Friday, November 16, 2012

92 – Almost 4 months, feature freeze

I uploaded a video with a preview of post processing effects, including the ink border used in cell shaded graphics:



Actually, cell shading is related to the way you shade items, the way illumination works, but most people wrongly consider cell shading to be related to black ink borders, so who am I to correct them. Anyway, in this video the borders were far too artifact prone.

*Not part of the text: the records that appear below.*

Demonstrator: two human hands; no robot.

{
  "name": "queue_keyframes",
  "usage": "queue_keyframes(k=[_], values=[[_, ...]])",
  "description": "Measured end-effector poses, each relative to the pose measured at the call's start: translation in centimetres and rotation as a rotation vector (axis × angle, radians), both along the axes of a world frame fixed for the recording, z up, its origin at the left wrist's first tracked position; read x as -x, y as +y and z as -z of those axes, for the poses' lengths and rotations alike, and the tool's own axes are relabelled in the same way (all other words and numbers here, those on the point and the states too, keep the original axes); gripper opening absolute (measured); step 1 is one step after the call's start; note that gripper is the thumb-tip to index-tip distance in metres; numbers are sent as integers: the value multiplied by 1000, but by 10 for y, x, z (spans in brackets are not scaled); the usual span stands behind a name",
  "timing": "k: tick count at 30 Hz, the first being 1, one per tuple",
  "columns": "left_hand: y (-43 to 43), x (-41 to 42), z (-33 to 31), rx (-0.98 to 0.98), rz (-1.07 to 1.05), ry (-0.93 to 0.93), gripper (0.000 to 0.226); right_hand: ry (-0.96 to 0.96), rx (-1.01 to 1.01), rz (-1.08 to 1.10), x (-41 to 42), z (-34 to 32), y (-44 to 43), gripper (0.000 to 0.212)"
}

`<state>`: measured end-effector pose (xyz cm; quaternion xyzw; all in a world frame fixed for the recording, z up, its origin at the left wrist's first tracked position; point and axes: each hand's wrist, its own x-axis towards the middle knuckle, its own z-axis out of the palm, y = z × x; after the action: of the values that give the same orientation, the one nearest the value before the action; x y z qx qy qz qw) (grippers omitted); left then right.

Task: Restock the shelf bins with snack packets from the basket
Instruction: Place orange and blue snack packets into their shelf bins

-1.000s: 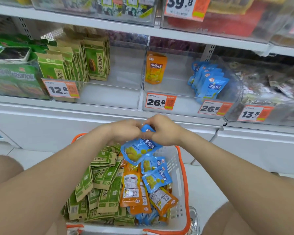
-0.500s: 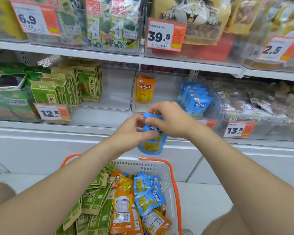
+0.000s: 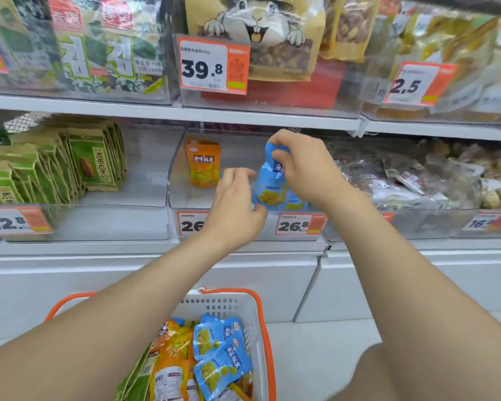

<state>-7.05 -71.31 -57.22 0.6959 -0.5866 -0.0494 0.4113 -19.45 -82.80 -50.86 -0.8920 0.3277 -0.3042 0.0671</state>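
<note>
My right hand grips the top of a blue snack packet and holds it upright inside the clear shelf bin marked 26.8. My left hand is at the packet's lower left, thumb against its bottom edge, fingers loosely curled beside it. Other blue packets stand just behind it, mostly hidden by my right hand. One orange packet stands at the back left of the same bin. Below, the white basket with orange rim holds blue packets, orange packets and green packets.
The bin to the left holds rows of green packets, priced 12.8. To the right, a bin holds clear-wrapped snacks. The upper shelf carries seaweed packs and a squirrel nut bag. White cabinet fronts run below the shelf.
Both hands have lifted the blue packet from the basket up and forward into the 26.8 bin. The view has tilted upward, so more of the top shelf shows.
</note>
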Motion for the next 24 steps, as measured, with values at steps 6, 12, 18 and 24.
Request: queue_keyframes(k=[6, 12, 18, 24], values=[[-44, 14, -4, -141, -14, -5, 46, 118, -1, 88, 16, 17, -31, 21], [-75, 25, -5, -278, -23, -7, 30, 305, -79, 147, 27, 36, -47, 27], [-98, 29, 8, -364, -44, 19, 12, 481, 74, 210, 34, 29, -50, 34], [-111, 28, 6, -404, -64, 124, 18, 482, 108, 372, 38, 28, -49, 38]])
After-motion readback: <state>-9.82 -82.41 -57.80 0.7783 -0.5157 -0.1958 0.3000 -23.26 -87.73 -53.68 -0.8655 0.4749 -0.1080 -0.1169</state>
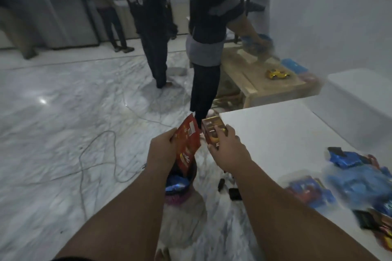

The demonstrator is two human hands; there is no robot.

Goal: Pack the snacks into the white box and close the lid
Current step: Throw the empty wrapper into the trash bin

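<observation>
Two snacks are in hand in the head view. The left grip (163,148) is closed round the edge of a red pouch (186,144), which stands on end above an open bag (193,168) on the floor (63,112), blue packets (176,186) showing inside it. The right grip (228,150) is wrapped round a brown carton (211,131), long axis pointing away from the person, just beside the near corner of the white surface (275,133). The white box (360,108) sits at the far right of that surface, ahead and to the right of both grips and well apart from them; whether its lid is on I can't make out from where I stand. More snacks (356,178) lie in a blurred heap on the surface, nearer the person than the box. To my eye the right grip is the nearer one and has the shorter swing across, so the carton looks set to go first; the pouch must cross further. Another person (207,27) stands beyond the surface's far corner
</observation>
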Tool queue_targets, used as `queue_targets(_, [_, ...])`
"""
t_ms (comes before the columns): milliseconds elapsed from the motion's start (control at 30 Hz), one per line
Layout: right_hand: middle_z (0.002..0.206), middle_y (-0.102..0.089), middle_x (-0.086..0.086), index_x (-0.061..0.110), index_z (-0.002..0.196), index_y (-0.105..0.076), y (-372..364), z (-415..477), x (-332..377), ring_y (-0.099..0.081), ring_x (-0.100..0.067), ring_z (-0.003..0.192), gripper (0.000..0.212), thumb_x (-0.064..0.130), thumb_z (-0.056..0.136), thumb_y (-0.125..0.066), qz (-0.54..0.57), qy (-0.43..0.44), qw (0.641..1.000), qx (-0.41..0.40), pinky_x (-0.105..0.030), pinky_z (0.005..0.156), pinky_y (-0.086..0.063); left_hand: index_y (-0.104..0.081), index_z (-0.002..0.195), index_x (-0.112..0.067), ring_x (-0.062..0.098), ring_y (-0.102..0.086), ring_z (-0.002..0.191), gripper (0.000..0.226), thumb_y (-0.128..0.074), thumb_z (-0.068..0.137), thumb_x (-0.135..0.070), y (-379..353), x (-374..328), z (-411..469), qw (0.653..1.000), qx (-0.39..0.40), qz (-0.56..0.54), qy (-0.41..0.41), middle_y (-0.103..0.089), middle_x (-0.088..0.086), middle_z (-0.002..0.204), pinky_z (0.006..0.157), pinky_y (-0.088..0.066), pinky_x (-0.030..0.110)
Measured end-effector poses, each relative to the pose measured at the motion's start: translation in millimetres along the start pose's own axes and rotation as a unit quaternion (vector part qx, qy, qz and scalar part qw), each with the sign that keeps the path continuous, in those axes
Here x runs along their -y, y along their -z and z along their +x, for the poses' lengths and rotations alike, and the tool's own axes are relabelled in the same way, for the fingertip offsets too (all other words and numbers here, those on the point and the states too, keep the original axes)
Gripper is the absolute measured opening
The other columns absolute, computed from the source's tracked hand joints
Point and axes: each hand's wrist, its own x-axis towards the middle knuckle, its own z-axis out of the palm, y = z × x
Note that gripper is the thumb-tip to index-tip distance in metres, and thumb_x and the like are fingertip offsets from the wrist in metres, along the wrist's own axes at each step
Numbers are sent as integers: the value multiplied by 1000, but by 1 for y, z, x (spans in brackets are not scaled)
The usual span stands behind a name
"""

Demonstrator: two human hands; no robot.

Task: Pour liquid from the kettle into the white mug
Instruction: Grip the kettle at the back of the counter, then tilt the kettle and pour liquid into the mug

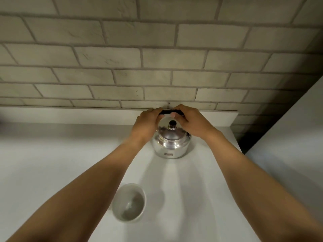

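Observation:
A shiny metal kettle (171, 145) with a black lid knob stands on the white counter near the back wall. Its black handle (168, 112) arches over the lid. My left hand (146, 124) grips the handle's left end and my right hand (190, 122) grips its right end, fingers curled around it. The kettle rests upright on the counter. Its spout is hidden. Nearer to me, a white mug (129, 202) stands upright and looks empty, just right of my left forearm.
The white counter (52, 163) runs left and toward me. A grey brick wall (157, 58) rises right behind the kettle, with a low white ledge (87, 116) at its foot. A white panel (288, 145) closes off the right side.

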Motion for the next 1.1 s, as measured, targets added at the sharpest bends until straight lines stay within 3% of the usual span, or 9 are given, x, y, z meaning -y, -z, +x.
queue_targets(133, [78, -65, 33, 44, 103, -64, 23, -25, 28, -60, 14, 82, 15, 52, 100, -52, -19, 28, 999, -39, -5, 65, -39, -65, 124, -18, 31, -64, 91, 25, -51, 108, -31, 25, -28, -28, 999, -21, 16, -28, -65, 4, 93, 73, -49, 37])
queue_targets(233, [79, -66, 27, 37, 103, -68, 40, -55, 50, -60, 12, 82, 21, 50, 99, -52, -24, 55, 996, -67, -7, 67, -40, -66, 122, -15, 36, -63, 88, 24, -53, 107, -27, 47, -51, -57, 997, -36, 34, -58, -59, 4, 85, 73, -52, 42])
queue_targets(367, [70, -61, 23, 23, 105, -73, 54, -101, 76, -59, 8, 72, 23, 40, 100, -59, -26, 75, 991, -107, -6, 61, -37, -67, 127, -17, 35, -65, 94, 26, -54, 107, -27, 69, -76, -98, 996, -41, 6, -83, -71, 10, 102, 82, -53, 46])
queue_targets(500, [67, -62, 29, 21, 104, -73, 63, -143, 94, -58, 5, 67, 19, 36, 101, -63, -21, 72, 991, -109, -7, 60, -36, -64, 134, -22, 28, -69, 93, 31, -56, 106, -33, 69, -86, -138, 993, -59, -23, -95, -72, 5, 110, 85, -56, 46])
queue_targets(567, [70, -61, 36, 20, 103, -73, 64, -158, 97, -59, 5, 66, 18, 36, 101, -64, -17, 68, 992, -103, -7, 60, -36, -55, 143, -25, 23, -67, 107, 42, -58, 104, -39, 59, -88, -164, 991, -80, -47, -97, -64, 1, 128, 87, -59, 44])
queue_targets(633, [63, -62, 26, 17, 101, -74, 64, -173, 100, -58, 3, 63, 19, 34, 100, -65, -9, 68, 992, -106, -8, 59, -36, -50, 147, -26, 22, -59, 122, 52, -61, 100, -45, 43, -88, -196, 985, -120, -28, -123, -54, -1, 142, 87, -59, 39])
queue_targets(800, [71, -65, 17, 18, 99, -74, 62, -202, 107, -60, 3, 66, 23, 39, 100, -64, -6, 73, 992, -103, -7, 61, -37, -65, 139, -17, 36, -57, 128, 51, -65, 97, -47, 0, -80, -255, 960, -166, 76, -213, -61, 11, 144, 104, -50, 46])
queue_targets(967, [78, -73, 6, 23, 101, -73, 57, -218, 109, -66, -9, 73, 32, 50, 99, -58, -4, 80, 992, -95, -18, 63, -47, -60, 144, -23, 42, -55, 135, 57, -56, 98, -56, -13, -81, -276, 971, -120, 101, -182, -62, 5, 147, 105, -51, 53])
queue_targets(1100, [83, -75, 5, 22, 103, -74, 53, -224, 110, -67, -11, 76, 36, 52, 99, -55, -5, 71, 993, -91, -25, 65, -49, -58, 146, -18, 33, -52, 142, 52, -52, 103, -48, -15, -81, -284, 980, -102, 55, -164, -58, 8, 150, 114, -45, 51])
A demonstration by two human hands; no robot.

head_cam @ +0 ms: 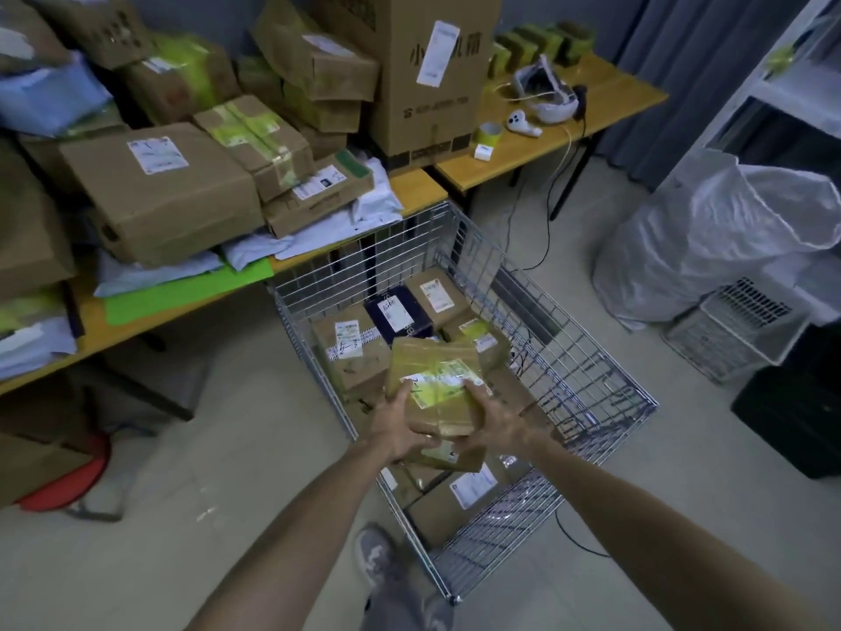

I also released the third video from the "Modular city" series, again amply annotated:



Changelog:
  • Implemented a new tabbed interface for item selection. The first rudimentary version of it can be seen in the video.
  • Implemented item creation feedback. Now for most items, if you hold down the muse and move it around, you will get a color coded preview of what item will be added where. Red means insertion is not possible, green/yellow means it is okay.
  • Enhanced the pipeline to better process assets and also support the special data set needed for shattering  This shatter data is saved, but not yet loaded from disk. Next time. Until then the data is calculated at every run.
  • Tried to fix the cell shading artifacts. I added another model from another game and this one behaved a lot better. Comparing the two, I managed to normalize some data and get consistent output from any input source, so now artifacts are consistent for all meshes. I also tried to fix the borders directly, and I managed to get a compromise version working, which has very weak borders, but almost zero artifacts. I like the effect, but I'm not sure it is worth it, especially since it requires another pass over geometry.
  • A ton of small bug fixes.

And with this I decided to do a code freeze. No new major feature will be added (but a few smaller ones might be needed) before the code base is stable and feature wise everything that kind of works or is at least hinted at will work perfectly. This means also trees and grass which have been disabled for quite a while. Need to refactor and finish that code. Trying to get a RC0 finished.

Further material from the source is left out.